La contre-offensive médiatique se poursuit aujourd’hui par une interview de Nicole Belloubet dans Le Figaro. L’élément de langage sur la suppression par le Sénat de la « faute caractérisée » est à nouveau cyniquement repris. La garde des Sceaux est contrainte de recourir à une formule ronflante mais vide de sens pour justifier sa politique : « L’éthique de la décision entraîne une éthique de la responsabilité. » Le gouvernement n’a pas désarmé dans sa volonté d’exonérer à n’importe quel prix juridique la responsabilité des « décideurs publics », expression employée ce matin dans Le Figaro par Nicole Belloubet, pour les actes précédant le début de l’état d’urgence sanitaire.

Il est donc revenu à la manœuvre devant l’Assemblée nationale en faisant déposer un amendement à l’initiative d’un groupe de députés du Modem. Son auteur est Laurence Vichnievsky, ancien juge d’instruction de l’affaire Elf aux côtés d’Eva Joly.

Immédiatement adopté mercredi 6 mai par la commission des lois, il supprime la rédaction du Sénat, remplacée par cet article unique : « Après le quatrième alinéa de l’article L.121-3 du code pénal, il est inséré un alinéa ainsi rédigé : Pour l’application des troisième et quatrième alinéas, il est tenu compte, en cas de catastrophe sanitaire, de l’état des connaissances scientifiques au moment des faits. »

Le gouvernement tente de refaire passer son projet d’auto-amnistie

En supprimant insidieusement la précision sénatoriale limitant le champ de l’irresponsabilité pénale à la période de l’état d’urgence sanitaire et en l’élargissant à l’état de « catastrophe sanitaire » le gouvernement affiche sa volonté d’auto-amnistie.

Son but est de faire bénéficier l’ensemble des « décideurs publics », et notamment les membres du gouvernement, d’une irresponsabilité pénale notamment pour des faits d’abstention coupable, depuis le début de la pandémie du Covid 19.

L’amendement du Modem a pour but de s’appliquer à toutes les infractions d’homicides et de blessures involontaires, qui auraient été commises avant l’état d’urgence sanitaire.

Ainsi, est clairement paralysée la mise en jeu de la responsabilité pénale des décideurs publics pour des faits positifs ou d’abstention antérieurement à la date du 24 mars, début de l’état d’urgence.
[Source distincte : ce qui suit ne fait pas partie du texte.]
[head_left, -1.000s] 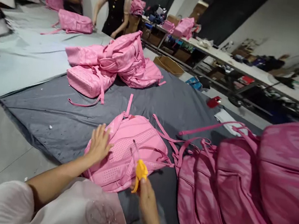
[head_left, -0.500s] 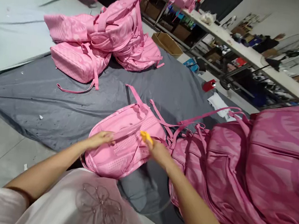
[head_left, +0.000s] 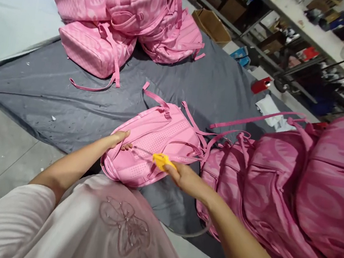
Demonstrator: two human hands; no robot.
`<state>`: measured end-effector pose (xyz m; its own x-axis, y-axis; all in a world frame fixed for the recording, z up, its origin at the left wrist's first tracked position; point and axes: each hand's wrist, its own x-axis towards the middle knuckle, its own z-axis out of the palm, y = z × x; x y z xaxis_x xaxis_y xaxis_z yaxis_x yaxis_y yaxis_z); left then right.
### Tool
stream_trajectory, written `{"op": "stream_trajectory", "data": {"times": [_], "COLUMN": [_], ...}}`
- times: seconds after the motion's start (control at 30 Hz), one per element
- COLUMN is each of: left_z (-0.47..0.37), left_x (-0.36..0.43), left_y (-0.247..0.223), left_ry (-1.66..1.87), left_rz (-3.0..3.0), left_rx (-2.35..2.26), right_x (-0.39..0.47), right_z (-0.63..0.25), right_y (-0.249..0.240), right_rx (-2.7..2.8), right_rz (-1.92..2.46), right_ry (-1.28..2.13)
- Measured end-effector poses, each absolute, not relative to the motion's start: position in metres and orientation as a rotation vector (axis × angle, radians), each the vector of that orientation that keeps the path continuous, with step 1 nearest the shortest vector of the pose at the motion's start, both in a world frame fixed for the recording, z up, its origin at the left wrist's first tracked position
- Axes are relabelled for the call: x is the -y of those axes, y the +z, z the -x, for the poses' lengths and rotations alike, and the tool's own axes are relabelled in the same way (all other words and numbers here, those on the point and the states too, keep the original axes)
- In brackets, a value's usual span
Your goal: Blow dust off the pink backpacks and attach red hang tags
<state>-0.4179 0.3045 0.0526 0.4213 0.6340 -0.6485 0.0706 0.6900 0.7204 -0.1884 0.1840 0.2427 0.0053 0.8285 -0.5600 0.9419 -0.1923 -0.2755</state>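
A pink backpack (head_left: 155,137) lies before me on dark grey sheeting, its perforated back panel facing up and its straps loose at the far end. My left hand (head_left: 119,139) is closed around a shoulder strap on its left side. In my right hand (head_left: 186,178) is a yellow air blow gun (head_left: 161,161), held above the backpack's near right part. The gun's thin nozzle points left toward my left hand. A pale hose (head_left: 188,235) curves below my right forearm; where it joins the gun is hidden.
Several pink backpacks (head_left: 321,174) are stacked close on the right. Another pile of pink backpacks (head_left: 140,10) lies at the far left on the grey sheeting (head_left: 81,121). Beyond are a cardboard box (head_left: 212,26), a red can (head_left: 260,85) and a cluttered long bench (head_left: 317,34).
My right hand has turned the blow gun so its nozzle shows pointing left. The strap that stretched between my hands now lies lower on the backpack. The view has tilted down.
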Motion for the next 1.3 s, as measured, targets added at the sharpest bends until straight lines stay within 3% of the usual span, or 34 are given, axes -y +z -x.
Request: {"op": "stream_trajectory", "data": {"times": [0.17, 0.27, 0.43, 0.53, 0.6, 0.73, 0.83, 0.97, 1.13, 1.2, 1.27, 1.3], "left_z": [0.387, 0.377, 0.374, 0.365, 0.357, 0.345, 0.347, 0.355, 0.35, 0.344, 0.337, 0.334], "left_x": [-0.25, -0.233, -0.222, -0.2, -0.184, -0.164, -0.162, -0.176, -0.197, -0.194, -0.184, -0.178], "left_y": [0.068, 0.073, 0.088, 0.092, 0.089, 0.082, 0.085, 0.087, 0.079, 0.079, 0.082, 0.084], "left_ry": [0.335, 0.129, 0.35, 0.317, 0.112, -0.056, 0.068, 0.453, 0.387, 0.36, 0.422, 0.43], "left_rz": [-1.706, -2.366, -2.512, -2.614, -2.645, -2.609, -2.474, -1.81, -0.905, -0.97, -1.366, -1.635], "left_rx": [-1.278, -1.342, -1.36, -1.097, -1.041, -1.123, -1.115, -1.081, -1.149, -1.183, -1.169, -1.143], "right_x": [-0.178, -0.172, -0.163, -0.152, -0.142, -0.116, -0.09, -0.054, -0.032, -0.035, -0.04, -0.042], "right_z": [0.172, 0.156, 0.127, 0.12, 0.116, 0.098, 0.085, 0.084, 0.098, 0.098, 0.098, 0.099], "right_y": [0.256, 0.264, 0.274, 0.275, 0.274, 0.27, 0.261, 0.248, 0.241, 0.239, 0.238, 0.237], "right_rx": [-1.69, -1.682, -1.302, -1.482, -1.515, -1.365, -1.461, -1.319, -1.566, -1.555, -1.468, -1.46], "right_rz": [-2.301, -2.083, -2.428, -2.236, -2.201, -2.392, -2.311, -2.498, -2.278, -2.491, -2.691, -2.679], "right_ry": [-0.596, -0.8, -0.274, -0.65, -0.713, -0.389, -0.668, -0.555, -1.292, -1.029, -0.672, -0.654]}}
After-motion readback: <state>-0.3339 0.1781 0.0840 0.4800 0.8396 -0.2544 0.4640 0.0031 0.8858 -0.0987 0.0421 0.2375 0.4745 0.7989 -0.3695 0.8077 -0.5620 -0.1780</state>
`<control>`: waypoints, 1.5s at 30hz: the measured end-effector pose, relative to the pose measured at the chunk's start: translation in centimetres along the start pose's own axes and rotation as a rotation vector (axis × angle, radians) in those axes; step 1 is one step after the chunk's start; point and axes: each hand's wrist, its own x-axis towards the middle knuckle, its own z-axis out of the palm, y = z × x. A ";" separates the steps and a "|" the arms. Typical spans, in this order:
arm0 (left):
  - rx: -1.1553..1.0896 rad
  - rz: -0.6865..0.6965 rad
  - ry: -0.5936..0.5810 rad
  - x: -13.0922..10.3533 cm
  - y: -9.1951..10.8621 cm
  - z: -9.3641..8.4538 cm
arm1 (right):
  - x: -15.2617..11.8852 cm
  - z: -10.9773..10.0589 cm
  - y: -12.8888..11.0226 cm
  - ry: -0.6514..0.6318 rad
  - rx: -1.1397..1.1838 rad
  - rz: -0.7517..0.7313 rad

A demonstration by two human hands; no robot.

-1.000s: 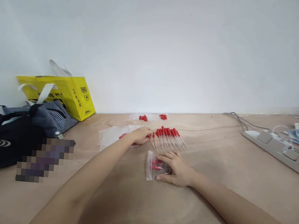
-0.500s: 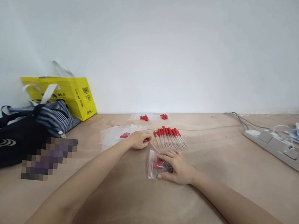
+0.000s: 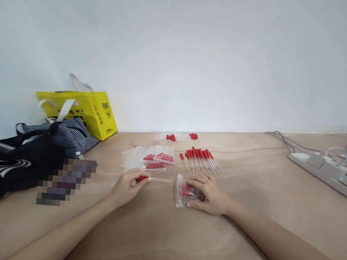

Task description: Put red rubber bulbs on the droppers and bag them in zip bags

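A dropper (image 3: 159, 180) with a red bulb is pinched by the bulb in my left hand (image 3: 129, 186), its thin clear tube pointing right. My right hand (image 3: 208, 195) holds a clear zip bag (image 3: 180, 191) on the table, fingers over its right part; red bulbs show inside, and the bag's mouth faces left. Behind the hands lies a fanned row of red-topped droppers (image 3: 201, 160). Left of that row are clear bags with red bulbs in them (image 3: 164, 157), overlapping one another.
Further back, a clear sheet or bag (image 3: 181, 137) bears two groups of small red bulbs. A yellow bag (image 3: 96, 115), a striped bag (image 3: 72, 139) and a black bag (image 3: 21, 163) stand at the left. A power strip (image 3: 324, 171) with plugs and cables lies at the right.
My left hand has moved left and nearer, drawing the dropper away from beside the row and uncovering the filled bags. My right hand stays on the zip bag. The view has shifted slightly.
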 end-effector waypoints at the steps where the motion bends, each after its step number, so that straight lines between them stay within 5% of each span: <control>1: -0.005 -0.023 -0.006 -0.7 0.2 0.2 | 0.0 0.0 0.0 0.005 -0.001 0.000; 9: -0.050 0.019 -0.078 -1.0 2.7 2.2 | 0.0 -0.1 -0.1 0.004 -0.009 0.005; 19: -0.037 -0.037 0.059 -0.9 0.9 -0.2 | 0.1 -0.1 -0.1 -0.003 0.011 -0.001; 29: -0.063 0.025 -0.041 0.1 4.1 3.5 | 0.1 -0.1 -0.2 0.002 -0.001 0.000; 39: -0.264 -0.159 -0.140 1.7 2.4 3.8 | 0.1 -0.1 -0.2 -0.007 0.008 0.010; 45: -0.163 -0.121 -0.139 1.8 4.5 5.8 | 0.3 0.2 -0.4 -0.012 0.019 -0.006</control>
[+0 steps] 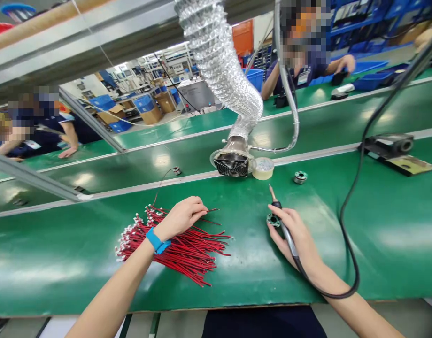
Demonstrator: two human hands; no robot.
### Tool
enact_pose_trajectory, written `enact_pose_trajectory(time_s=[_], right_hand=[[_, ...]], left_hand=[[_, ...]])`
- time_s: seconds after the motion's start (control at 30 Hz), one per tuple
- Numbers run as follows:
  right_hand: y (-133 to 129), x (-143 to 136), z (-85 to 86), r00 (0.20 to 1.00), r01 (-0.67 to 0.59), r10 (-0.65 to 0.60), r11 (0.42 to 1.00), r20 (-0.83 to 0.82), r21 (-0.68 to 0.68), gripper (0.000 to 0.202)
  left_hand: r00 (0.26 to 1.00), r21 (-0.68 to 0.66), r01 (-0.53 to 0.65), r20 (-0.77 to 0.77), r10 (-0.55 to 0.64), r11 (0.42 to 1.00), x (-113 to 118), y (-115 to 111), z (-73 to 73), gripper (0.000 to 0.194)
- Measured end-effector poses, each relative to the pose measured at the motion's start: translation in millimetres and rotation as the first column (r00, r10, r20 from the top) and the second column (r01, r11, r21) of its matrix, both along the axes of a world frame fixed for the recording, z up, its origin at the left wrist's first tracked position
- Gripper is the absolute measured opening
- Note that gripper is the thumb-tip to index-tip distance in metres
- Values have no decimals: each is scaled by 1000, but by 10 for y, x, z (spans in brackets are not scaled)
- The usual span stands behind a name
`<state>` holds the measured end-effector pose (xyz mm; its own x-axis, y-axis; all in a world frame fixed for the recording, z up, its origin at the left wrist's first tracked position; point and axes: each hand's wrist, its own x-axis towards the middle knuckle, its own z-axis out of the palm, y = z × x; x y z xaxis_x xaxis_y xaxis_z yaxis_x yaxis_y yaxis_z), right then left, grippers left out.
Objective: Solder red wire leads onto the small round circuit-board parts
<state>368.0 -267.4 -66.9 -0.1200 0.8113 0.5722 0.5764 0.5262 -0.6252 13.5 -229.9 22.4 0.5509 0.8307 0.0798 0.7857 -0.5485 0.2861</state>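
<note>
My left hand (182,217), with a blue band (157,241) at the wrist, is above a pile of red wires (198,249) with white connectors (126,241) at their left ends. Its thumb and fingers pinch one red wire (212,210), whose tip points right. A soldering iron (289,237) lies in my right hand (302,241), tip pointing up and away. The fingers of that hand also hold a small round part with a green circuit board (273,220), partly hidden by the iron. Behind it, a similar round part (300,177) sits on the green bench.
A fume fan (232,164) on a silver duct (237,80) hangs over the bench beside a tape roll (263,169). The iron's black cable (343,211) loops at right, near an iron stand (392,145). Another round part (177,171) lies farther back. Co-workers sit across.
</note>
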Motion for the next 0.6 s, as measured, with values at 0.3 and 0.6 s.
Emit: enact_pose_trajectory(time_s=[0.3, 0.6], right_hand=[[14, -12, 9, 1000, 26, -26, 998, 1, -63, 55], [-84, -62, 90, 983, -115, 89, 980, -162, -161, 69]], left_hand=[[939, -219, 28, 341, 49, 975, 929, -3, -72, 24], [731, -718, 76, 512, 451, 692, 1452, -73, -246, 33]])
Or, c’est précisément à cette période, lors de laquelle l’épidémie s’était déjà largement propagée que la responsabilité des décideurs devra être recherchée. Un seul exemple, parmi tant d’autres : la commande des masques a t-elle été tardive ? A qui en imputer la faute ?

Ce que Nicole Belloubet relayée par une presse complaisante impute faussement au Sénat, ses amis politiques ont commencé à le réaliser à l’Assemblée nationale.